After the first procedure, an additional procedure is carried out after a few months, which keeps the airways permanently free. After that, the patient does not suffer from any further complaints or restrictions and there is also no reduced life expectancy.
Life expectancy is only negatively affected if the choanal atresia is not treated in time. If the choanal atresia occurs only on one side, immediate treatment is usually not necessary. Here, a surgical procedure is usually still sufficient even in school age. The procedure completely resolves the symptoms and minimizes the risk of renewed choanal atresia.
Since choanal atresia is already congenital, the malformation can usually not be prevented. A worsening of symptoms and possibly life-threatening shortness of breath in infants can usually be prevented through immediate medical measures. A risk of recurrence of choanal atresia after successful treatment is counteracted by appropriate splints in the operating area.
With choanal atresia, the options for follow-up care are extremely limited in most cases. As a rule, the person concerned is always primarily dependent on medical treatment by a doctor so that there are no further complications or further worsening of the symptoms. The earlier a doctor is contacted for choanal atresia and treatment is initiated, the better the further course of the disease will usually be.
Independent healing is not possible. In most cases, choanal atresia involves an operation that completely relieves the symptoms. There are no particular complications. However, the person affected should rest after the procedure and take care of their body. It is advisable to take care of your nose and protect it particularly well.

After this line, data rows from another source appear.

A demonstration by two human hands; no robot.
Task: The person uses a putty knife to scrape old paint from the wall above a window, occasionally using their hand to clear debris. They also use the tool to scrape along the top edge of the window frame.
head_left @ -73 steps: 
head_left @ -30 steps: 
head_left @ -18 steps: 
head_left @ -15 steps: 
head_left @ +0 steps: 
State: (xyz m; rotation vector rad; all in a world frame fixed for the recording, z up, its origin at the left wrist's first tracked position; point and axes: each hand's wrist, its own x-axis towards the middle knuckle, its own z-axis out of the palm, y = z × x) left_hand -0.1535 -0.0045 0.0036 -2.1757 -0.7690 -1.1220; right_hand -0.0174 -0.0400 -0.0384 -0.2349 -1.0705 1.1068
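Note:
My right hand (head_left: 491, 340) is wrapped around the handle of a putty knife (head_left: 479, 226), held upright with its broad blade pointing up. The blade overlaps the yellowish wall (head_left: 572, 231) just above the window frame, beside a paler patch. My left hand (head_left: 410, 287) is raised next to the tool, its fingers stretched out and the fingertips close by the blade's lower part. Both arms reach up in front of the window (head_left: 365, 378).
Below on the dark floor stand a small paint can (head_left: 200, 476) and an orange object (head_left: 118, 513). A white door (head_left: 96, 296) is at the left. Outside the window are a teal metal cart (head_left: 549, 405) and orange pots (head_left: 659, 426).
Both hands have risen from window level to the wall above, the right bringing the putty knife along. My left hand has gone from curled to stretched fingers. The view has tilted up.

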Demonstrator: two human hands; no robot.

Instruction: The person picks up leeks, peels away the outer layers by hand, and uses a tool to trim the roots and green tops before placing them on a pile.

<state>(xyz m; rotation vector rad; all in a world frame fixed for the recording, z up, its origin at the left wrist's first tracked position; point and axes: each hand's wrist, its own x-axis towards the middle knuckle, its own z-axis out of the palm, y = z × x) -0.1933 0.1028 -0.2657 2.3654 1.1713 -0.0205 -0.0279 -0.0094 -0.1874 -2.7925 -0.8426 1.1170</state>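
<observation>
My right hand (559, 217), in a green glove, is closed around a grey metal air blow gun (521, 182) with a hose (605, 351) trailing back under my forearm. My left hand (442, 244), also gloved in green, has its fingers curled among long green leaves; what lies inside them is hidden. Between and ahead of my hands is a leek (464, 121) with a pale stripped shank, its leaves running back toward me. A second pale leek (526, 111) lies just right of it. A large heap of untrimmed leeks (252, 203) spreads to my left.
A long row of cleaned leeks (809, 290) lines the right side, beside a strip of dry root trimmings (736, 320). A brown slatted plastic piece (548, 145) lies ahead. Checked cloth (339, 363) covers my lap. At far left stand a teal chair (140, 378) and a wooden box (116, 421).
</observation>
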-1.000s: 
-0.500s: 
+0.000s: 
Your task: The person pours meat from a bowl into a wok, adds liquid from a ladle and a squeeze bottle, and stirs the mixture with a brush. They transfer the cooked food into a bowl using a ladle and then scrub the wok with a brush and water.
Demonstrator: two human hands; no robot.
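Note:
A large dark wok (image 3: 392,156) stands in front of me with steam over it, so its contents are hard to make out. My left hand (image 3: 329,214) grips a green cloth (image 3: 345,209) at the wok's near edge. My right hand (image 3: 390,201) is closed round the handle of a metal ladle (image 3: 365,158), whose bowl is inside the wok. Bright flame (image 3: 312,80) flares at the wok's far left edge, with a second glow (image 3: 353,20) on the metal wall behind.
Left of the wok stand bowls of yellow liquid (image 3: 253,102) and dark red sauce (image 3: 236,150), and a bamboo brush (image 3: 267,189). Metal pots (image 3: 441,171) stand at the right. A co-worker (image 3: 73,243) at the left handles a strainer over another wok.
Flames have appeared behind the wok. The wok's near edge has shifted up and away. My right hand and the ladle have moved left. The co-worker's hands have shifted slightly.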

To avoid infection or inflammation, the affected person should also take antibiotics after the procedure. It should be noted that these should not be taken together with alcohol. The life expectancy of the person affected is usually not reduced by choanal atresia. Furthermore, no further follow-up measures are necessary.
You can do that yourself
Choanal atresia is a medical emergency. First aiders must call the ambulance service and provide first aid to the person concerned. A light seal can often be pierced by yourself, for example with a nasal catheter or other aids. The patients then require inpatient treatment.
After a procedure, the diet must be changed. Avoid foods that could irritate the respiratory tract. These include spicy, sour, cool, hot, and hard-to-chew foods. Those affected should follow the doctor’s instructions. The doctor will make strict guidelines on how to take the medication. Strict care of the nasal passages is also essential.
This can prevent the rear nostrils from closing again. If athresia recurs, surgery may be necessary. Finding the cause can also be supported by the patient by creating a complaint diary or consistently looking for triggers for the complaints.
If these measures do not have any effect, a visit to a doctor is recommended. Most suppurations or other complaints can be remedied with light medication. Endurance sports, yoga or Pilates are recommended to improve breathing ability.